Cryptographic identity (L2+)
Sessions sign all outbound messages with an Ed25519 private key. Recipients verify the signature using the sender's public key from the realm manifest. Unsigned messages are rejected at L2+.
Consent grants
Any access to another session's memory namespace, capabilities, or delegated tasks requires an explicit grant. Grants are time-bounded and scope-limited. The grantor can revoke any grant at any time.
Transport encryption (L3)
At L3, all hub connections use TLS 1.3. File-based L0 transports inherit OS filesystem permissions. Direct session-to-session connections use NaCl box encryption.
Audit trail
The event category provides a structured audit trail. Hubs SHOULD persist events for at least 30 days. Events are immutable once written.
Transport Bindings
| Transport | Level | Notes |
|---|---|---|
| File system | L0 | JSON files in a shared directory. Polling or inotify for delivery. |
| HTTP REST | L1 | Hub API over HTTPS. Best for integrations and one-off sends. |
| WebSocket | L2 | Persistent hub connection. Enables real-time streaming and push delivery. |
| gRPC | L2 | Binary framing. Lower overhead for high-throughput agent clusters. |
| Direct TCP | L2 | Peer-to-peer without a hub. Requires manual address exchange. |
Compliance Levels
AISP defines four compliance levels. Each level is a superset of the previous.
- Session identity (ULID)
- File-based message delivery
- Basic discovery via manifest files
- Shared memory via JSON files
- All L0 requirements
- Hub registration and routing
- REST API transport
- Persistent message inbox
- Grant management
- All L1 requirements
- Ed25519 message signing
- WebSocket streaming
- Real-time event delivery
- Signature verification
- All L2 requirements
- TLS 1.3 transport encryption
- NaCl box for direct connections
- 30-day audit log retention
- RBAC on hub endpoints
Extension Mechanism
Implementations may add custom message categories using the x- prefix (e.g., x-myorg-task). Extension categories must not conflict with the seven core categories and must not be required for base compliance.
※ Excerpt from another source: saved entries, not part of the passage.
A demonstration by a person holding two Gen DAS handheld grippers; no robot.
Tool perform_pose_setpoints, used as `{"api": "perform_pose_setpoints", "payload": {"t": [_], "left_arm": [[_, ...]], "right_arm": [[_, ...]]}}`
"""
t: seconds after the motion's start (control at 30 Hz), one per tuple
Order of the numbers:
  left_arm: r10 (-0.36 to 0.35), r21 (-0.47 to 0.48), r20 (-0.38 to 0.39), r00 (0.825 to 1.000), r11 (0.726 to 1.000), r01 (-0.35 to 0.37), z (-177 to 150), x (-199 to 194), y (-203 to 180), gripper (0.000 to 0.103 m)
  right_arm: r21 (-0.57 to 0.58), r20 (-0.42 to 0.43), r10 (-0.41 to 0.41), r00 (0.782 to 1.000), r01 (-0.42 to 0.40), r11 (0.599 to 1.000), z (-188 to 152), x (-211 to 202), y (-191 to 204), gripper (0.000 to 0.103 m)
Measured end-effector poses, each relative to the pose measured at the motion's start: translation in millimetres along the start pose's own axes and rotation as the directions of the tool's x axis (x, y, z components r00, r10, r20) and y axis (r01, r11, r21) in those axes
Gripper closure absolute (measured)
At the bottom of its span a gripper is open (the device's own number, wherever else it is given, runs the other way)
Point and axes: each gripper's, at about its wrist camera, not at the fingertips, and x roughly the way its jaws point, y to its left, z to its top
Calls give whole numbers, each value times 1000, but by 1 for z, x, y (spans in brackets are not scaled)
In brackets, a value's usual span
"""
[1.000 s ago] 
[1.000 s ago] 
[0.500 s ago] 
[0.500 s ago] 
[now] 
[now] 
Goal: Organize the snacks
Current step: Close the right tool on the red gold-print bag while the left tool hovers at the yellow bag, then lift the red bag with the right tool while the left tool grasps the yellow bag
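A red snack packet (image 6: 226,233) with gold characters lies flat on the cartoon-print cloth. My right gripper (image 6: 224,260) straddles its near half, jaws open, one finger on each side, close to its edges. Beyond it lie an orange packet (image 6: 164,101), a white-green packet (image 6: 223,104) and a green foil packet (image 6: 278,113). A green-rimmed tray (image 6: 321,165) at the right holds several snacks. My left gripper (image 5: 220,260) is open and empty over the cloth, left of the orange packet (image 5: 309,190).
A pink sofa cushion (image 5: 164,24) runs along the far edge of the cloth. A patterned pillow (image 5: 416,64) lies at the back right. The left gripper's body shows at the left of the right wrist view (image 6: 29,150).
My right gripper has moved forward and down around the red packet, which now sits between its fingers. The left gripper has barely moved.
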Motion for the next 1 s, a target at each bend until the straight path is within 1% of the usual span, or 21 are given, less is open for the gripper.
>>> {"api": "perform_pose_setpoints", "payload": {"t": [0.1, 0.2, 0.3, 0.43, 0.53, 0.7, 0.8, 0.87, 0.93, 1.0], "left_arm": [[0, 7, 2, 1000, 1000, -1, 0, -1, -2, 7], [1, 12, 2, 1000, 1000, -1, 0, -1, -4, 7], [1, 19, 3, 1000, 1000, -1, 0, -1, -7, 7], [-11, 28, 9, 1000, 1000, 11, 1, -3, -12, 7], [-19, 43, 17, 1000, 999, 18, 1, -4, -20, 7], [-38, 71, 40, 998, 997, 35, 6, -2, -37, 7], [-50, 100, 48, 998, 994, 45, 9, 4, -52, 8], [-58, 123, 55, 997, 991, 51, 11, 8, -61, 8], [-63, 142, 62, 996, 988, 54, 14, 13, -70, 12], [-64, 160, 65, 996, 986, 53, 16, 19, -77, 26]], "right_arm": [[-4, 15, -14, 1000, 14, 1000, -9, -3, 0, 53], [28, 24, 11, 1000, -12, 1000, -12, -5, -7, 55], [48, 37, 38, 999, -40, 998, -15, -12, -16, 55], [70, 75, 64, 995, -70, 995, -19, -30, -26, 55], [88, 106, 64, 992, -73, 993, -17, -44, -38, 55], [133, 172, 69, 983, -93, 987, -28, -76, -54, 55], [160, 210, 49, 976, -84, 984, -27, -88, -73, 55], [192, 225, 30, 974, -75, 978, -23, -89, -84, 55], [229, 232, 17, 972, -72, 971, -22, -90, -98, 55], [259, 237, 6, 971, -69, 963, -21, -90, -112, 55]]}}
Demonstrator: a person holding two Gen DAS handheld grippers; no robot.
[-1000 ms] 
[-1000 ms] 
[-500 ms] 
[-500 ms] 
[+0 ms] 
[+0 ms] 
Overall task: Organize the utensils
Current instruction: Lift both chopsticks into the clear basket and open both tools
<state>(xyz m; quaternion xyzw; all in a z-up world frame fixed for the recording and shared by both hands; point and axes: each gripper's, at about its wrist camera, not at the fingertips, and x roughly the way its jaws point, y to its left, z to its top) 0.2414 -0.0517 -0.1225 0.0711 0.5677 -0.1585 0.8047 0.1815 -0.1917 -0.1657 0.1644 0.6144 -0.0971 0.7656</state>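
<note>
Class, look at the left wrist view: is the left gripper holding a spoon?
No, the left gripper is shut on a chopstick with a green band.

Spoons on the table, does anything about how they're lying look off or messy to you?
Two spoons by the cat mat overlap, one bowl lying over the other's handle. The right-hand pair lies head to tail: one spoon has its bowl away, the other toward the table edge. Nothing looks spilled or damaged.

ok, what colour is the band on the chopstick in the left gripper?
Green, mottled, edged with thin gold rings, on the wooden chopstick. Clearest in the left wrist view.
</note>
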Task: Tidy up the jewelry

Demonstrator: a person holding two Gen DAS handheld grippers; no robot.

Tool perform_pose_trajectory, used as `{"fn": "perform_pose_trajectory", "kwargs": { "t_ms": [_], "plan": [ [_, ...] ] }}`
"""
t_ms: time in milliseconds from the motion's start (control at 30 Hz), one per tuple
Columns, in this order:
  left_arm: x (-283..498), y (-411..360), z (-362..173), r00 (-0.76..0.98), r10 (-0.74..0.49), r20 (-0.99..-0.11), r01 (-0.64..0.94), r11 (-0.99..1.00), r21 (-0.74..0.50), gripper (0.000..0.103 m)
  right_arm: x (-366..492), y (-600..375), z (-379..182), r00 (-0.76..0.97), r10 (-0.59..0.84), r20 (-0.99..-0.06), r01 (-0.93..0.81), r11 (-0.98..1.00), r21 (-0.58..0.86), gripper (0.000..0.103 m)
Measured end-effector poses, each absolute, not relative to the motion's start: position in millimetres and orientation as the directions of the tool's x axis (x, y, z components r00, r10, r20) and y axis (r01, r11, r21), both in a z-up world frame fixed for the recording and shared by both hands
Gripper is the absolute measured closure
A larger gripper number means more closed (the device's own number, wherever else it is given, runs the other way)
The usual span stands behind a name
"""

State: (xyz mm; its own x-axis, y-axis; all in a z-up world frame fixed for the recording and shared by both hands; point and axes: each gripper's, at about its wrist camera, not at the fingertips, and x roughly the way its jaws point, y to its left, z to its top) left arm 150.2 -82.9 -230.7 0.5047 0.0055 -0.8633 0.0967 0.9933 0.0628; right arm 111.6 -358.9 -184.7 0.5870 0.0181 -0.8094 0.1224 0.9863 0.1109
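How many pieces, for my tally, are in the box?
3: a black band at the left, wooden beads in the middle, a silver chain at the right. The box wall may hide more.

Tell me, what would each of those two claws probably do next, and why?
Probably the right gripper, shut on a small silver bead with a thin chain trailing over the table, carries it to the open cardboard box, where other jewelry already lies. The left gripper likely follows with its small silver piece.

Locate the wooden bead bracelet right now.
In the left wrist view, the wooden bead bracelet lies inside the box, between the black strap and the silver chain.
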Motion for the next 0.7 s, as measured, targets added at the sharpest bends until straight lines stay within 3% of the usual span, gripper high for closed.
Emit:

Extension payload schemas should be published at a stable URL and referenced in the ext field of the envelope:
{
"aisp": "0.1",
"id": "msg_01HX...",
"from": "sess_01HX...",
"to": "sess_02HX...",
"realm": "default",
"sent_at": "2026-04-06T09:01:00Z",
"category": "x-myorg-task",
"ext": "https://schema.myorg.com/aisp/x-task/v1",
"payload": {
"type": "image-generation",
"prompt": "A purple circuit board"
}
}Receivers that do not understand an extension category MUST NOT reject the envelope; they SHOULD log a warning and forward the message if they are acting as a hub.